Postal vote registration deadline simply days away as voters urged to use

With the general election now just over three weeks away, there’s only a few days left to register for a postal vote if you haven’t done so already.

If you’re on holiday or away from home on July 4 – or your work schedule will make it tricky for you to visit your nearest polling station between 7am and 10pm on the day – the easiest way to cast your vote is to send it in early via a postal vote.

It comes as the Electoral Reform Society warns millions of people are at risk of losing their ability to vote because they’re not properly registered.

Just 1.1 million applications to register to vote have been made since the election was called, according to the society, while last year up to eight million people were found to not be registered or were registered incorrectly, the Electoral Commission said.

When is the deadline to register for a postal vote?

People in England, Wales and Scotland have until 5pm on Wednesday June 19 to apply for a postal vote in the Parliamentary general election – and it’s the same for British voters who are overseas. Those living in Northern Ireland, however, have less time to organise their postal vote, as they must apply by Friday June 14 – and they can only do so by post (others can apply online – see below for details).

If your application arrives to your local Electoral Registration Office after 5pm on June 19, you run the risk of not being permitted to vote this year.

No matter where you’re based, you must also be registered to vote by 11.59pm on Tuesday June 18 .
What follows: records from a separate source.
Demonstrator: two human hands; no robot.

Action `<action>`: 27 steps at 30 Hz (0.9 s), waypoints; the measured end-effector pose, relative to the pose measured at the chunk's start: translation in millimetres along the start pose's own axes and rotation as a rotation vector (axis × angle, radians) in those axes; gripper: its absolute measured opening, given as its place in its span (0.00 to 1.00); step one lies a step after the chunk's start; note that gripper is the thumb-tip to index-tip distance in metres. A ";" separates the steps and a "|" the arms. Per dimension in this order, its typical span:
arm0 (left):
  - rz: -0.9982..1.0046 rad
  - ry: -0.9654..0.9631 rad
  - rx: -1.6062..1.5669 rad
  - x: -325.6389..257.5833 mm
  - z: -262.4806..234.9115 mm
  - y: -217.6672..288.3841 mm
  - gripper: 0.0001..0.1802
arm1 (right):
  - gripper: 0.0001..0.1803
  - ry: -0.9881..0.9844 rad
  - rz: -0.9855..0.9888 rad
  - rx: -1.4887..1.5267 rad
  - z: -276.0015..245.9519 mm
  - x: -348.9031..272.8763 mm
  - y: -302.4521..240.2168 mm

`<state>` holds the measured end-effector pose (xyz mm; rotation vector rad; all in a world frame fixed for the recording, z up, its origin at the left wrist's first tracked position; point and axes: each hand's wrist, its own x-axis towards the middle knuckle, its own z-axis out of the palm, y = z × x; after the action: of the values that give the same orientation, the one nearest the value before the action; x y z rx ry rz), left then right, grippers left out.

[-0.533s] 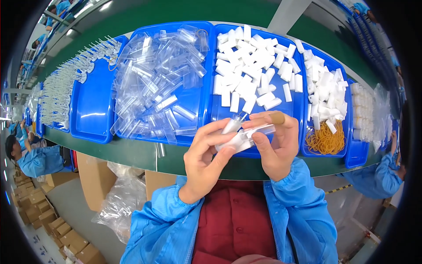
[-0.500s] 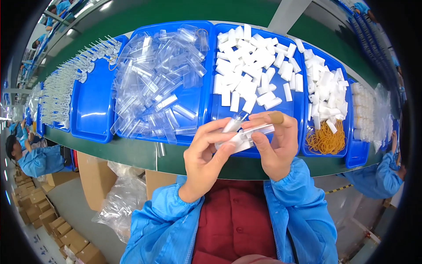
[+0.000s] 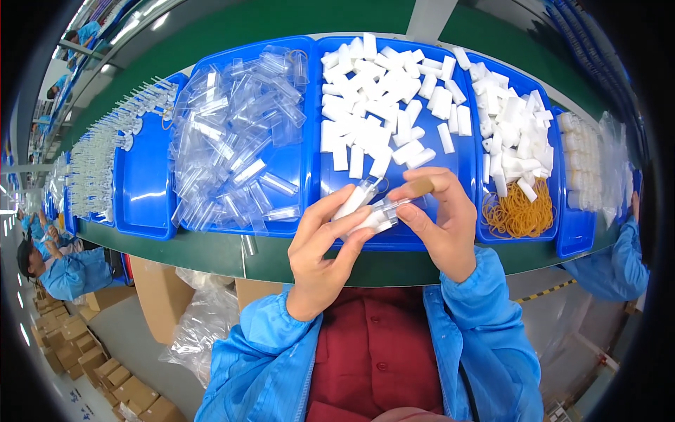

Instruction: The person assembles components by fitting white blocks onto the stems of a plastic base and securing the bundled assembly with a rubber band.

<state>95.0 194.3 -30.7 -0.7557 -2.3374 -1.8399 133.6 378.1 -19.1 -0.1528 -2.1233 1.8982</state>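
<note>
Both hands meet just below the middle of the view, over the near rim of the blue trays. The left hand [image 3: 320, 243] pinches a small clear plastic case [image 3: 369, 214] between thumb and fingertips, and the right hand [image 3: 439, 221] pinches the same case from its 3 o'clock end, with a tan wrap on the forefinger tip. A white block seems to sit partly inside the case; how far in, I cannot tell.

The case looks very light, thin-walled and stiff, glossy enough to slip, and likely to crack or dent if squeezed hard on its flat faces. It is best held by its narrow edges or ends.

At 11 o'clock, a blue tray [image 3: 140, 204] holds a heap of clear cases [image 3: 232, 141]. At 12 o'clock, a second tray carries white foam-like blocks [image 3: 380, 105], and at 2 o'clock lie more white blocks with a tangle of yellow rubber bands [image 3: 517, 214] below them. The trays stand on a green conveyor bench [image 3: 211, 250] that runs away toward 10 o'clock. Cardboard cartons [image 3: 77, 352] and a clear plastic bag [image 3: 204, 323] sit on the floor at 8 o'clock, and other workers in blue coats sit along the line at 9 and 3 o'clock.
</note>
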 end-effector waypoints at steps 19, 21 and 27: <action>-0.206 -0.193 -0.390 -6.3 -11.2 -1.0 0.16 | 0.13 -0.120 0.049 0.052 -4.8 -9.2 1.3; -0.195 -0.206 -0.411 -8.1 -10.9 -6.2 0.20 | 0.13 -0.127 0.041 0.018 -7.4 -6.0 2.7; -0.562 -0.375 -0.770 16.3 -6.7 12.0 0.46 | 0.15 -0.361 -0.179 -0.198 -33.0 5.2 -16.6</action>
<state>84.1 195.5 -12.4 -0.5418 -2.1354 -3.1833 139.8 408.9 1.0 0.3548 -2.4595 1.7124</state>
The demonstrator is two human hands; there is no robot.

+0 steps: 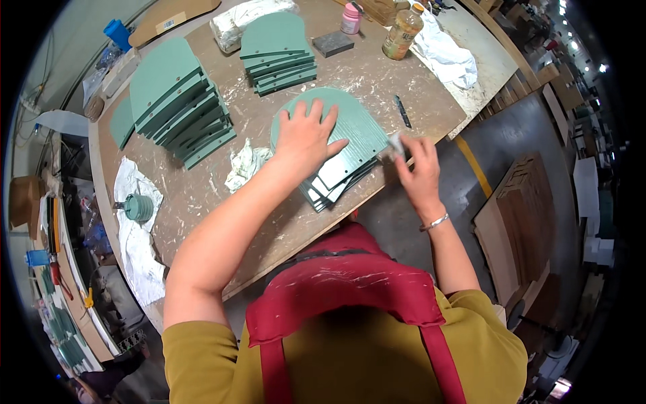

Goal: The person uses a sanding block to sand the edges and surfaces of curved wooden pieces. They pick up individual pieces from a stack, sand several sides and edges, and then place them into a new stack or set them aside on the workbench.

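Note:
My left hand lies with fingers spread on the top green round-ended panel, pressing it onto a short stack at the table's front edge. Pale and dark edges of the lower panels stick out beneath it. At the panel's right corner, my right hand is closed on a small whitish piece, blurred, either folded cloth or paper. A crumpled, stained white rag sits to the left of my left forearm. Beyond the right corner lies a black utility knife.
Two fanned stacks of green panels, a tall one and a smaller one, stand at the back. A juice bottle, a pink bottle and a grey block sit far right. At left, a green-coated round tin rests on white cloth.

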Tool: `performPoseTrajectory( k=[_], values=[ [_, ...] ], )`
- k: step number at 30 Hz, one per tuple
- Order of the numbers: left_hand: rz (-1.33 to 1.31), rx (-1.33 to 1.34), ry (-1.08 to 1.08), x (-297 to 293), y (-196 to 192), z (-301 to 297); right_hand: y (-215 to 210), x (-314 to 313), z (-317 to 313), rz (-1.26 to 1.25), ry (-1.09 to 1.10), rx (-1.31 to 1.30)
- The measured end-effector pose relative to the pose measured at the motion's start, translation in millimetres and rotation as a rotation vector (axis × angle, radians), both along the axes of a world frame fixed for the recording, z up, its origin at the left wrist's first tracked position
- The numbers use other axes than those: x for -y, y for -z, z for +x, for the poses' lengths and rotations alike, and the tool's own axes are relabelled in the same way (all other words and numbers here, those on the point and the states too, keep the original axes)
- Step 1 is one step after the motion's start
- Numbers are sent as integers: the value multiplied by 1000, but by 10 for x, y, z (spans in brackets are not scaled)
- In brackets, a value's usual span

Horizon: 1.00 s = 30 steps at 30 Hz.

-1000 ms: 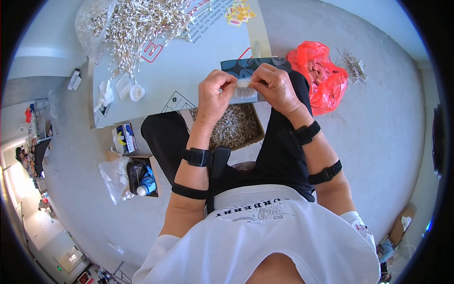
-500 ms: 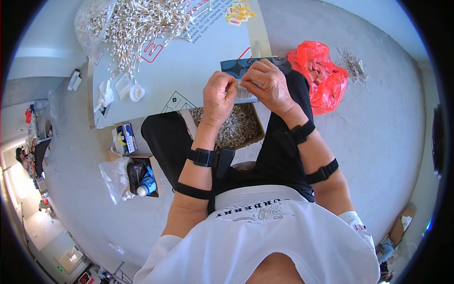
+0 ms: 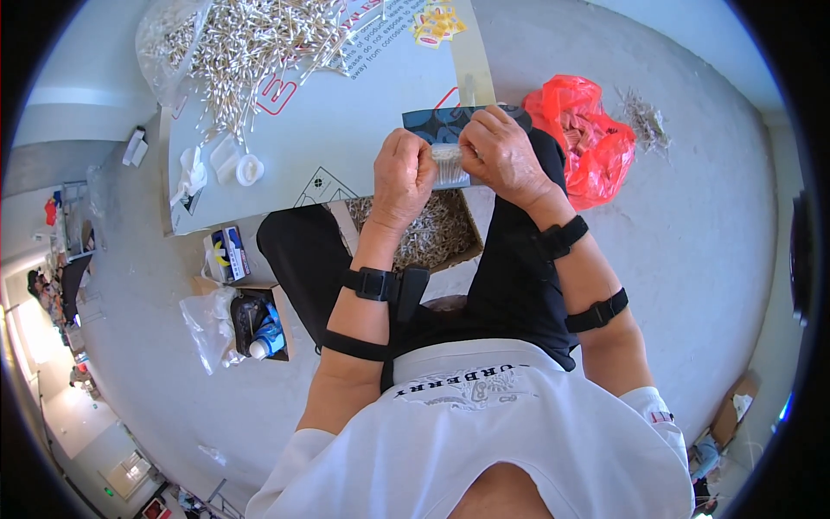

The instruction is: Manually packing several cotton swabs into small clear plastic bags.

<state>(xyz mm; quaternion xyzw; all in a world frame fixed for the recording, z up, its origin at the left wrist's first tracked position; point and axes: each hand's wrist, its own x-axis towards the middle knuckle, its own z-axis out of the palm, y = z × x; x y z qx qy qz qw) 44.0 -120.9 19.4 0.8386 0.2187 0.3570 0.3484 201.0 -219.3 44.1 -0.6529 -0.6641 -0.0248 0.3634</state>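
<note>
Setting: grey concrete floor (image 3: pixel 692 259), with a flat sheet of white cardboard (image 3: pixel 363 130) spread on it as the work surface; the person sits at its near edge.
Done so far: judging by the scene, one small clear packet of cotton swabs (image 3: pixel 448 164) is filled and in hand; I cannot tell whether it is sealed.
Left to do: a large loose heap of cotton swabs (image 3: pixel 259 43) covers the far-left corner of the cardboard, so most of the work looks undone.
Left hand (image 3: pixel 403 177): closed, fingertips pinching the packet's left end.
Right hand (image 3: pixel 506 156): closed, thumb and fingers gripping the packet's right end, over a dark patterned sheet (image 3: pixel 432 125).
Packet position: raised between both hands, above the near edge of the cardboard.
Below the hands: open brown box (image 3: pixel 424 233) of small pale pieces, between the knees.
Nearby: red plastic bag (image 3: pixel 588 138) on the floor just right of the cardboard.
</note>
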Motion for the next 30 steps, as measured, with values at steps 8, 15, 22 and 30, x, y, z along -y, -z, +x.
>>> performPoseTrajectory(
  k=[8, 15, 22, 30],
  values=[
    [-36, 57, -69, -34, -256, -186, 0, 378, 207, -17, 263, -587],
    [48, 86, -11, 233, -746, -323, -422, 349, -366, -274, -65, -1181],
    [-241, 258, 98, 568, -1035, -482, -578, 513, -683, -40, -165, -1234],
    [-841, 355, 78, 704, -1136, -370, -616, 532, -823, -10, -107, -1149]
  ],
)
How to register for a postal vote

You can apply online through the site to vote by post – the process should take around five minutes and you’ll need your National Insurance number. You can also apply using physical paper forms for a postal vote by post.

Under new election rules, all voters must prove their identity, and this applies even when you’re requesting a postal vote. When you apply, you’ll have the option of requesting a postal vote just for this election, a specific period (if you live in England, Wales or Scotland) or for three years. Every three years you’ll need to reapply for a postal vote, and if you have a long-term postal vote predating October 31 2023, this will expire on January 31 2026.

You do not need to register to vote before every election, but if you’ve moved house you’ll need to register again. And if you’ve changed your name for any reason, you can either request a change of name form via the electoral services team at your local council, or register to vote again.

When should I send in my postal vote?

Postal votes are counted at Selby Leisure Centre in the Selby and Ainsty by-election

Postal votes must be received by 10pm on polling day
Getty Images)

Your completed ballot paper must be received by your local Electoral Registration Office by 10pm on election day – any later than this and it won’t be counted. Postal voters are encouraged to post back their ballot as soon as possible, sealing the envelope themselves and dropping it into a Royal Mail postbox – or asking someone they trust to post it on their behalf.

If for any reason you’re unable to post your ballot, or are worried about missing the deadline by mailing it in, you can also visit your nearest polling station in person to hand in your ballot by 10pm on election day, or take it to the Electoral Registration Office before it closes. You must hand it in to a member of staff at the polling station or Electoral Registration Office and complete a form – don’t post it through their letterbox.

What is a proxy vote and how does it work?

In special circumstances, you may be able to ask a trusted person to cast a vote on your behalf in what’s known as a proxy vote. This is for people who are away from home on polling day, have a medical issue or disability that makes it harder for them to reach a polling station, are registered as an overseas voter or are unable to vote in person because of their work or military service.

You can apply online for a proxy vote or by post, as long as your application is with your local Electoral Registration Office by 5pm on June 26 .

Your proxy must be eligible and registered to vote, allowed to vote in the type of election being held, and can vote in the polling station on your poll card. You must tell your proxy the candidate you want to vote for and they will have to show their own identification in person.

You may also be able to apply for an emergency proxy vote if circumstances mean you’re unable to vote on the day – for example, your photo ID has been lost or damaged, or you suffer a medical emergency. In England, Wales and Scotland you have until 5pm on election day to apply – fill in the relevant paper form on the site and sent it to your local Electoral Registration Office.

How to register for free voter ID

Voters in England need to show photo ID to vote in certain elections, under recent legislation. But if you don’t have a passport, driving licence or similar, you can apply for free voter ID via the website. The deadline to apply is Wednesday June 26 at 5pm.